C’est d’abord la facette austère qui domine, afin de traduire visuellement la souffrance soumise de Jeanne. Yamamoto reprend les préceptes d’animation « figée » de Mushi, non pas pour faire des économies comme sur les séries télévisées mais pour donner une dimension purement figurative au récit à travers une suite d’images/tableaux fixe. Le film alterne les techniques, atmosphères et influences graphiques (Gustav Klimt, Odilon Redon, Alphonse Mucha, Egon Schiele et Félicien Rops…) au gré des sentiments de l’héroïne. Le début oppressant, gris et austère traduit l’impuissance d’une Jeanne apeurée, le premier choc et l’irruption de la couleur se faisant avec l’image répétitive de son entrejambe déchiré qui larde l’image d’un jet écarlate. La figure inquisitrice du seigneur arbore l’allure hiératique de la silhouette d’un carte de tarot tandis que le décor stylisé et imposant convoque L’Art Nouveau. Plus Jeanne est vulnérable et à la merci de ses ennemis, plus le cadre sera dépouillé avec comme sommet l’après viol où sans repère, elle apparaît prostrée dans un tableau en aquarelle terne et tout juste esquissé.

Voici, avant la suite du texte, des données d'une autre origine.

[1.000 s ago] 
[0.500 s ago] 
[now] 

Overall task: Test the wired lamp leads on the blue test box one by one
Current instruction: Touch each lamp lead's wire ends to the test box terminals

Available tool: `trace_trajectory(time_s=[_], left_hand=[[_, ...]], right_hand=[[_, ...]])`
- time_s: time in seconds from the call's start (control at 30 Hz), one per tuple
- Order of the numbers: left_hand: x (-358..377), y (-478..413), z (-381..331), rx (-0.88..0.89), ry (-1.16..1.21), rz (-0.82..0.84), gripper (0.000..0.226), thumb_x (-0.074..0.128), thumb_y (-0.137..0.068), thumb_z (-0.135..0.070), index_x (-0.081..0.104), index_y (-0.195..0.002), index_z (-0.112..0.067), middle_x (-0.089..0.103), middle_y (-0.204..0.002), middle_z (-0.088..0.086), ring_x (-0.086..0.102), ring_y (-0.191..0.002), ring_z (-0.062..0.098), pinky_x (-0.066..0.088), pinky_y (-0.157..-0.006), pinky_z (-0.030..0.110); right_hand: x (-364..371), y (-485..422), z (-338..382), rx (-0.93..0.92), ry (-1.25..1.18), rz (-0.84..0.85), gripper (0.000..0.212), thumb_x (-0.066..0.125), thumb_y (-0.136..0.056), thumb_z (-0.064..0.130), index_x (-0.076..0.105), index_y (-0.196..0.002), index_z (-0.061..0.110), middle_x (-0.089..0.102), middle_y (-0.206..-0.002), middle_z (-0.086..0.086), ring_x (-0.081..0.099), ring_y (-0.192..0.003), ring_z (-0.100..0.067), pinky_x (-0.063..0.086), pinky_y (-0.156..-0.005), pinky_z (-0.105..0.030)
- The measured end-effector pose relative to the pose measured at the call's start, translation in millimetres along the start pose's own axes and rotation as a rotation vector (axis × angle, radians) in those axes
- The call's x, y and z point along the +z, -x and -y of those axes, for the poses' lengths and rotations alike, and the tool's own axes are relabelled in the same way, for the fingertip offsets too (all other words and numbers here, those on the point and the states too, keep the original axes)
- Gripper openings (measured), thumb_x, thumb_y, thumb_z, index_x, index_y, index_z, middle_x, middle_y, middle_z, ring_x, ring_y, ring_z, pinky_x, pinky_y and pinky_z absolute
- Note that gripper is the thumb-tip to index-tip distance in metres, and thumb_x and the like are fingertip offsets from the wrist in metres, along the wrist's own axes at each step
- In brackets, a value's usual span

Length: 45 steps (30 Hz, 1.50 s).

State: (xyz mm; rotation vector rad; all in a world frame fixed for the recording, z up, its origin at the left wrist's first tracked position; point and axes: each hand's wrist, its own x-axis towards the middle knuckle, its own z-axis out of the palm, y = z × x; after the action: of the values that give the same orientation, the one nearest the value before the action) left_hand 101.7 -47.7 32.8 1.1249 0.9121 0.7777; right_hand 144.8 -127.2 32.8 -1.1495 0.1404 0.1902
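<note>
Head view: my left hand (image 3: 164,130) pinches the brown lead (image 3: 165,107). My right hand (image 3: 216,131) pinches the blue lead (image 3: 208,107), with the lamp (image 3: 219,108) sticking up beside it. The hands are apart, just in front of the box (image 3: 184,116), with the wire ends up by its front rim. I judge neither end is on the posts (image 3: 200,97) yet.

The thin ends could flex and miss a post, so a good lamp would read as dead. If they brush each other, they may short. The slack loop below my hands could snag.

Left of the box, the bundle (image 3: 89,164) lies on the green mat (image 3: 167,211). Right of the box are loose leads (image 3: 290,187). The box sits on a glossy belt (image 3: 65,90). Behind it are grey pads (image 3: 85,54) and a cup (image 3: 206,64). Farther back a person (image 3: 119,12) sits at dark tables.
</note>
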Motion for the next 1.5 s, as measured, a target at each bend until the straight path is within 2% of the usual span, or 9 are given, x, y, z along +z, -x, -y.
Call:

L’excentricité apparaît progressivement, notamment avec l’illustration du démon qui a l’aspect d’un sexe masculin parlant. La métaphore est explicite, Jeanne manipulant ce phallus qui grandit tandis que la voix du démon (doublée par Nakadai Tatsuya) se fait enjôleuse puis autoritaire. Dès lors, c’est l’environnement entier qui se surcharge de forme et de couleurs dans un véritable trip halluciné sur la vertigineuse bande-son psyché de Sato Masahiko. La transformation dépasse alors la seule Jeanne devenue sorcière toute puissante pour contaminer les villageois à travers les vapeurs bienfaitrices de la belladone. Plus aucune peur ou inhibitions ne viendra interrompre des fresques d’orgie dantesque où l’individu s’oublie parmi les corps d’hommes, d’animaux et de démons entremêlés pour une pure extase dionysiaque. La sorcière, chevelure démesurée au vent, domine de toute sa langueur décomplexée et de sa douce voix cette luxure. Le film trouve sa propre voix tout étant en parfaite continuité avec son époque puisque l’on pense autant aux Diables de Ken Russell qu’à El Topo (1971) d’Alejandro Jodorowski qui conjuguent également le trip à un vrai propos politique et la provocation. Le final sacrificiel lorgne d’ailleurs vers le classique de Russell en ranimant l’imagerie religieuse dans la tragédie. Mais Yamamoto ne perd jamais de vue qu’il narre avant tout un portrait de femme, une amoureuse qui le restera et qui cède à son humanité au détriment d’un pouvoir immense. Elle devient une icône christique au féminin, destinée à accompagner tous les combats des femmes à travers les siècles dans un montage audacieux en forme d’association d’idées. Un véritable ovni qu’il fait bon de (re)découvrir.
Justin Kwedi.
Belladonna de Yamamoto Eiichi. Japon. 1973.
Présenté au Black Movie 2017 de Genève.